Rumah kita saat ini memang tidak sempurna, tapi ini bukan jadi alasan untuk kita agar meninggalkannya terbengkalai. Rumah tersebut membutuhkan setidaknya enam pilar, yang dimana pilar ini perlu kita selesaikan agar kita bisa tinggal didalamnya dengan nyaman. Maka, bergegaslah dan mari kita bangun lima pilar tersebut!

Pilar Pertama: Persatuan Hati

Semuanya bermula dari sini. Kita selalu mengeluh, menyesali, bersumpah serapah mengapa bangsa kita selalu tertinggal dari bangsa lain. Kenyataan yang kita hadapi bahkan lebih pahit daripada kopi. Jiwa kita meronta akan kemajuan tapi disaat yang sama putus asa sehingga menolak untuk menghadapi kenyataan itu dengan menyalahkan orang lain.

Ya, hal ini nampak pada keseharian sebagian dari kita. Ketika ada sebuah kegagalan atau kejadian yang terduga, kalimat pertama yang lahir adalah, "Ini salah kamu!". Introspeksi diri sepertinya hal yang tabu diantara kita. Apakah menyalahkan orang lain itu menyelesaikan masalah? Tidak, malah dia berpotensi membawa masalah turunan lainnya. Kedengkian, perselisihan, permusuhan menunggu kita di depan gerbang kemunduran. Kesabaran, keteguhan hati yang seharusnya dipakai untuk menghadapi persoalan-persoalan yang konstruktif malah terkuras oleh kanker di kalbu.

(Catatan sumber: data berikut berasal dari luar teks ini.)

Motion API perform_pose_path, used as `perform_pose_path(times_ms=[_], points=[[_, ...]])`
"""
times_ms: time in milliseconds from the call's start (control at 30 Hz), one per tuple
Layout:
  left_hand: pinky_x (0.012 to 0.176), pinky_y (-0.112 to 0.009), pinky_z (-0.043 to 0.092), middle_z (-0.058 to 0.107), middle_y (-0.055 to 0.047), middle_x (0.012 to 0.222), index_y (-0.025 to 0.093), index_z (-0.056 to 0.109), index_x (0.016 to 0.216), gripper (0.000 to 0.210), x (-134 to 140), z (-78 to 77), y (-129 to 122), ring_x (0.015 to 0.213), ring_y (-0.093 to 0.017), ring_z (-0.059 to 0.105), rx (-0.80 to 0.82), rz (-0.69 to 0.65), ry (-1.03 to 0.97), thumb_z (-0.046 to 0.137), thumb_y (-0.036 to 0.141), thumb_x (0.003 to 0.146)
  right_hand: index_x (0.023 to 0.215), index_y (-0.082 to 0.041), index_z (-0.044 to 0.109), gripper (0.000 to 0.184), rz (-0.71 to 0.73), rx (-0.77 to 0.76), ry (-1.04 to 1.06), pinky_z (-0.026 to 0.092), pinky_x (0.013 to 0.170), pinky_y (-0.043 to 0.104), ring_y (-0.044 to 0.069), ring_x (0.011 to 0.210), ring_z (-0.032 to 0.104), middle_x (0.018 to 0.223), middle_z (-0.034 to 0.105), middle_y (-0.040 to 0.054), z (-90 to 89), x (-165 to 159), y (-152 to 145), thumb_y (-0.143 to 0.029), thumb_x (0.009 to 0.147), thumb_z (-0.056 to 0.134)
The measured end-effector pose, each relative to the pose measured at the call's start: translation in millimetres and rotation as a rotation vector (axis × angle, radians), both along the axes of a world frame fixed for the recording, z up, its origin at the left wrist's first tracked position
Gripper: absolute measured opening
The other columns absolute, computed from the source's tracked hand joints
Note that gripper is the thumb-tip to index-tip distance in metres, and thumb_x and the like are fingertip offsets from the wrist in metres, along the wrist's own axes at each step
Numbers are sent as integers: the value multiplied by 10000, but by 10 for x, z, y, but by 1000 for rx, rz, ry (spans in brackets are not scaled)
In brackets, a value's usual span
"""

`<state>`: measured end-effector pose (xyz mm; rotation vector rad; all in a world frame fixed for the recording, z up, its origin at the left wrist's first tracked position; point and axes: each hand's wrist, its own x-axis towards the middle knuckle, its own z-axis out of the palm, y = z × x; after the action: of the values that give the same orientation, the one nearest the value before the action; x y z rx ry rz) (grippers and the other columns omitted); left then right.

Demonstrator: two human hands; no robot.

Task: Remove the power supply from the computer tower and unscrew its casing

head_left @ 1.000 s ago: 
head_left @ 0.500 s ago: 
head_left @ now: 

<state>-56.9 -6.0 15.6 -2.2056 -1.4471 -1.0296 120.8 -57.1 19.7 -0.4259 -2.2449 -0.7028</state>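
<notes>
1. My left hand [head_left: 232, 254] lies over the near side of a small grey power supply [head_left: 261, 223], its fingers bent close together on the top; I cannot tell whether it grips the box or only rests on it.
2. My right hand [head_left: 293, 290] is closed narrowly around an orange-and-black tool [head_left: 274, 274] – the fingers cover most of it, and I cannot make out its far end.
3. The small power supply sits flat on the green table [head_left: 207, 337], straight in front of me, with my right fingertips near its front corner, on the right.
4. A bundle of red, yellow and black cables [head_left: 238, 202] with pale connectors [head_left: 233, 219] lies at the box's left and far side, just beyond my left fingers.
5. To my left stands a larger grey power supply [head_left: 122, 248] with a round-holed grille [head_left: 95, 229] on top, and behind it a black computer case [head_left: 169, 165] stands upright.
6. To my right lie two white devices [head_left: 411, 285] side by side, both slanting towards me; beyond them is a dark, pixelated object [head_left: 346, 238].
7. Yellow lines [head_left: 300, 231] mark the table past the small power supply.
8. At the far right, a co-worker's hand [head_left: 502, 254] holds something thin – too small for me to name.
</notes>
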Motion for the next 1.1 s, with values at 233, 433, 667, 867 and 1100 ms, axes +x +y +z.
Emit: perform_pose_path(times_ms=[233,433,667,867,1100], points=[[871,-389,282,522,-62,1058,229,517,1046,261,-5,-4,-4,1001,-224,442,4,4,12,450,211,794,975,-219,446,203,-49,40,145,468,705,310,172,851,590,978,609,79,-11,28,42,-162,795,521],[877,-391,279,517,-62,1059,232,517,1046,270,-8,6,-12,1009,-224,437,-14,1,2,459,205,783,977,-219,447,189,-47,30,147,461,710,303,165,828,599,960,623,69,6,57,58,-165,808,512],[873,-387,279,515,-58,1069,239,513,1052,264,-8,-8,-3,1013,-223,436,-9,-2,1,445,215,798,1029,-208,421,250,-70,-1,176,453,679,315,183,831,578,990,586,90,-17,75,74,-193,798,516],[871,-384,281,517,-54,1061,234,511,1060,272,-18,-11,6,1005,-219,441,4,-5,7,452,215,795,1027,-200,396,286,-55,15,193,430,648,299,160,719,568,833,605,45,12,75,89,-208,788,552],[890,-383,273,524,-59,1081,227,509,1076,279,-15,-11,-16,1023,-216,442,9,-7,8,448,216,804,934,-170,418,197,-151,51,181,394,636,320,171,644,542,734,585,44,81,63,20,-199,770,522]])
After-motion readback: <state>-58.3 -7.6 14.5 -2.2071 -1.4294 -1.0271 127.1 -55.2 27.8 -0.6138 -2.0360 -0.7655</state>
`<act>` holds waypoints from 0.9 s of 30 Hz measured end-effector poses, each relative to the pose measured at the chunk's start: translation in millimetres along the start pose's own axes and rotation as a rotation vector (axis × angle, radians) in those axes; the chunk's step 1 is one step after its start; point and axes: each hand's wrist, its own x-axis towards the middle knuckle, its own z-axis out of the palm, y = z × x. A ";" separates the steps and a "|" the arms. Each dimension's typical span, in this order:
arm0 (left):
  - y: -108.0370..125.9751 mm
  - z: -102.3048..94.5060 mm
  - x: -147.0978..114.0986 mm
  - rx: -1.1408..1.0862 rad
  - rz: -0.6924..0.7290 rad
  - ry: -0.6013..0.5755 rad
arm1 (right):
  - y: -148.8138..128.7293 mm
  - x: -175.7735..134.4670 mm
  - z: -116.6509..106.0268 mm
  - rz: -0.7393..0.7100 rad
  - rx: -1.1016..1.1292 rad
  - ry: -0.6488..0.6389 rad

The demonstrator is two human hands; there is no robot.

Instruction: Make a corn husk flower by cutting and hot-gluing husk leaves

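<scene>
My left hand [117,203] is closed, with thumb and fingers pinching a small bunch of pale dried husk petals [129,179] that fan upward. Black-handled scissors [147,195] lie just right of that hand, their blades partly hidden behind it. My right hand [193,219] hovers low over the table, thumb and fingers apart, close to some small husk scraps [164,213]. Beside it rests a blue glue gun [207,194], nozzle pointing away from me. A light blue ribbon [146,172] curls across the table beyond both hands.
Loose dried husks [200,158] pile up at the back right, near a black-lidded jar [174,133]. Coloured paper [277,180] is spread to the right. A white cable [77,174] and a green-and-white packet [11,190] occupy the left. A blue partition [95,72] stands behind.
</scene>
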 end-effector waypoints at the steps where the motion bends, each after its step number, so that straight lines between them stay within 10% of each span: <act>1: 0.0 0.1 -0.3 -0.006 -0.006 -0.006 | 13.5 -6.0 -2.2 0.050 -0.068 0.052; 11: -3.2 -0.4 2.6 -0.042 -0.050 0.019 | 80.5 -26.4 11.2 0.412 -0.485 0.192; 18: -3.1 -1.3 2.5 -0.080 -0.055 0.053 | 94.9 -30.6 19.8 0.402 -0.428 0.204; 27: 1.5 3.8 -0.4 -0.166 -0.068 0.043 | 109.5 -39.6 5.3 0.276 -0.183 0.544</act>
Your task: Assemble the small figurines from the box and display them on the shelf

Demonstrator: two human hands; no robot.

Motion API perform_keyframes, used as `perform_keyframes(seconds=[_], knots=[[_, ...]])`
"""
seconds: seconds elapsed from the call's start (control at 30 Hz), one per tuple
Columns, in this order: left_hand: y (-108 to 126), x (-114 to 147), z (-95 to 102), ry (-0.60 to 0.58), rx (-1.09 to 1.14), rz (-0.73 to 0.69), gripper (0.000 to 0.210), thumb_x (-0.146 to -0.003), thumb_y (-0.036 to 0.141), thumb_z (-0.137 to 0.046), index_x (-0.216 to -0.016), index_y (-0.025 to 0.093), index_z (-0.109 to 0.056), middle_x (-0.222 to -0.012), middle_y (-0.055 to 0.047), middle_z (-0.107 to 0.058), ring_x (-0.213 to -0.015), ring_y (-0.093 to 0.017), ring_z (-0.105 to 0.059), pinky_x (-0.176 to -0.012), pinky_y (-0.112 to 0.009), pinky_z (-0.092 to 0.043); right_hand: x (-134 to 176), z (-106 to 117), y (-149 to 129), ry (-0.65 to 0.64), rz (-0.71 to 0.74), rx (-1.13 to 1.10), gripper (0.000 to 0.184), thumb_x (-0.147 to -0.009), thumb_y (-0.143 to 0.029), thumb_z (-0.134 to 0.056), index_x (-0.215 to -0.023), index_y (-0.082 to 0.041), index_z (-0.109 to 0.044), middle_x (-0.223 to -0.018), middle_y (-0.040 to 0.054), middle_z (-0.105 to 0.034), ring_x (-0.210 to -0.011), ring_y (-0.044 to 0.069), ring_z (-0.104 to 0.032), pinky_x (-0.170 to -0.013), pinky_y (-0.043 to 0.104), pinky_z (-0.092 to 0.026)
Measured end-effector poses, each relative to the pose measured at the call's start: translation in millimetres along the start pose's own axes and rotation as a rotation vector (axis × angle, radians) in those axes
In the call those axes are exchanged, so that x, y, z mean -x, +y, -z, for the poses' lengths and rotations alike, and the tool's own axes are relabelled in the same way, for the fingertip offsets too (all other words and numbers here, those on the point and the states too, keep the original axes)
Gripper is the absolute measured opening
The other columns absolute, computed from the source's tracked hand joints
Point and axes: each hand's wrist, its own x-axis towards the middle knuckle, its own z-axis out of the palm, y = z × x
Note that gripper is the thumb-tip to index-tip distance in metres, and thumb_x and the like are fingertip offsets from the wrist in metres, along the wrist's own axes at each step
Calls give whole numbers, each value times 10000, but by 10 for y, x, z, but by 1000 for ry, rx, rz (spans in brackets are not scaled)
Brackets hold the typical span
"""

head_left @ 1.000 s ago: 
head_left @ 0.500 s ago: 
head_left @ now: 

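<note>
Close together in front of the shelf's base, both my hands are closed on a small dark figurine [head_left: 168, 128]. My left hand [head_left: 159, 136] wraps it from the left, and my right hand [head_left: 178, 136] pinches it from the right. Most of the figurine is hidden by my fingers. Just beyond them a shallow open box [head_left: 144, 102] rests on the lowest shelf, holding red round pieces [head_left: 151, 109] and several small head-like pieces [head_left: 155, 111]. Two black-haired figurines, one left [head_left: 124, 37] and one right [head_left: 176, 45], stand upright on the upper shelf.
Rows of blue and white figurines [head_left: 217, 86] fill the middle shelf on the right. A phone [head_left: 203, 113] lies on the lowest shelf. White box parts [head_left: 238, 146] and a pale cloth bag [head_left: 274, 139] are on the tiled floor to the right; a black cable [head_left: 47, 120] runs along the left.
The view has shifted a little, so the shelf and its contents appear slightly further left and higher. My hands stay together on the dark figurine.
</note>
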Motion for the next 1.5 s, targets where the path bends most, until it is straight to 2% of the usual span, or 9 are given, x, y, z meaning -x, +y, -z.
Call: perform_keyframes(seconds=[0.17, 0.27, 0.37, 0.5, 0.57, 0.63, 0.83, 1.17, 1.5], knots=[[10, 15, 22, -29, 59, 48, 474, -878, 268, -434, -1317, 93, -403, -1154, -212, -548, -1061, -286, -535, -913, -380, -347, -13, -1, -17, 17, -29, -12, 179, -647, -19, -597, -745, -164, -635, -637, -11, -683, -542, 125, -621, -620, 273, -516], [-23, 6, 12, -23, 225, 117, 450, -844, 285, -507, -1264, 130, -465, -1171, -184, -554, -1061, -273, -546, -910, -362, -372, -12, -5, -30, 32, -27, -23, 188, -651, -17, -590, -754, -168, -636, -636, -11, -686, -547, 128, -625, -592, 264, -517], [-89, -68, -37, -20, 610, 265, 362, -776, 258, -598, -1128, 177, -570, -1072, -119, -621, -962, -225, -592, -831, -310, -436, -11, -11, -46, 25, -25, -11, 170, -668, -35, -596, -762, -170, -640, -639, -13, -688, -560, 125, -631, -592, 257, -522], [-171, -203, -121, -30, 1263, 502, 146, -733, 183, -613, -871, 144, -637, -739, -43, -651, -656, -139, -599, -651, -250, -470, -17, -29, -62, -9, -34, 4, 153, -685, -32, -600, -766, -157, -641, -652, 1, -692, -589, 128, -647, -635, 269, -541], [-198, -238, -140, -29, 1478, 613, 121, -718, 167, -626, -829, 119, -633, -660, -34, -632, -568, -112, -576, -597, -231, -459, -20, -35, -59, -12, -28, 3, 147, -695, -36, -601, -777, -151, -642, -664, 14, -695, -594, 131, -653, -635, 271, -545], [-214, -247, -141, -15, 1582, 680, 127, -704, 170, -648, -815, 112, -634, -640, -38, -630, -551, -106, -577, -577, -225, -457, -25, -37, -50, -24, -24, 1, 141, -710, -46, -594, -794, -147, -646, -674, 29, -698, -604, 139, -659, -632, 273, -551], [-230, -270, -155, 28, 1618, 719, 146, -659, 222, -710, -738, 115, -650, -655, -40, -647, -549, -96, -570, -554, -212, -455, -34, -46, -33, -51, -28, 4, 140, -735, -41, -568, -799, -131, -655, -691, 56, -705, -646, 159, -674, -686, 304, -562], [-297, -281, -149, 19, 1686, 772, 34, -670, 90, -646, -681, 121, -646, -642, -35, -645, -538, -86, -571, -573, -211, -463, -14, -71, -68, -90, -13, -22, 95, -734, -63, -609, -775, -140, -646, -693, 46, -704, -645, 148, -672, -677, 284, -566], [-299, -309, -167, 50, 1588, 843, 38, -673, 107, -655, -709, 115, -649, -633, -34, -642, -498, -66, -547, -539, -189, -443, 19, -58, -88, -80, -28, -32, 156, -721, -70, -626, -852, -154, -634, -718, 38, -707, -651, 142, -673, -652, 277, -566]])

Sebuah realita yang menyedihkan ketika kita, manusia berakal kalah oleh semut. Dengan mudahnya mereka gotong royong mengangkat remah-remah yang notabene lebih besar dari tubuh mereka sendiri. Sebagaimana semut bisa mengangkat remah itu, lalu mengapa 270 juta manusia tidak bisa bersatu menjaga dan mengangkat integritas dan martabat mereka?

Pilar Kedua: Cinta Bangsa

Semua pribadi yang ada dalam suatu bangsa harus memiliki cinta kepada bangsanya melebihi cintanya kepada diri sendiri. Cinta bangsa berarti mencintai saudaranya sebangsa. Cinta bangsa juga berarti menjauhkan diri dari segala bibit-bibit permusuhan antar anak bangsa. Bukankah kita sudah lelah menyaksikan drama perseteruan yang lebih lucu dari lawakan pelawak itu sendiri? Hanya hati yang sudah mati yang betah menyaksikan pembunuhan karakter antar sesama putra bangsa. Apakah kita rela melihat Ujang berkelahi dengan Daeng dan Teuku bermusuhan dengan Abimanyu? Sementara musuh-musuh kita menunggu kematian bangsa ini.

Pilar Ketiga: Pendidikan

Kita mengakui, bahwa tidak semua dari saudara kita mendapatkan kualitas pendidikan yang sama baiknya. Keterbatasan teknologi, sulitnya jaringan dan akses pendidikan, budaya orang dalam, keterbatasan biaya dan yang lainnya masih menjadi kanker bagi pendidikan bangsa di masa kini. Disisi lain, hal ini semakin kontras ketika pendidikan semakin mudah diakses melalui teknologi. Transformasi zaman dengan kecepatan yang cukup mengerikan membuat dunia pendidikan pun memasuki kancahnya di dunia maya. Buku fisik digantikan ebook. Seminar, kuliah, kelas pembelajaran, yang semakin mudah diakses karena menyediakan opsi online. Ruangguru, Zenius, Pahamify, hingga Coursera serta EDx menjadi bukti nyata atas semua ini.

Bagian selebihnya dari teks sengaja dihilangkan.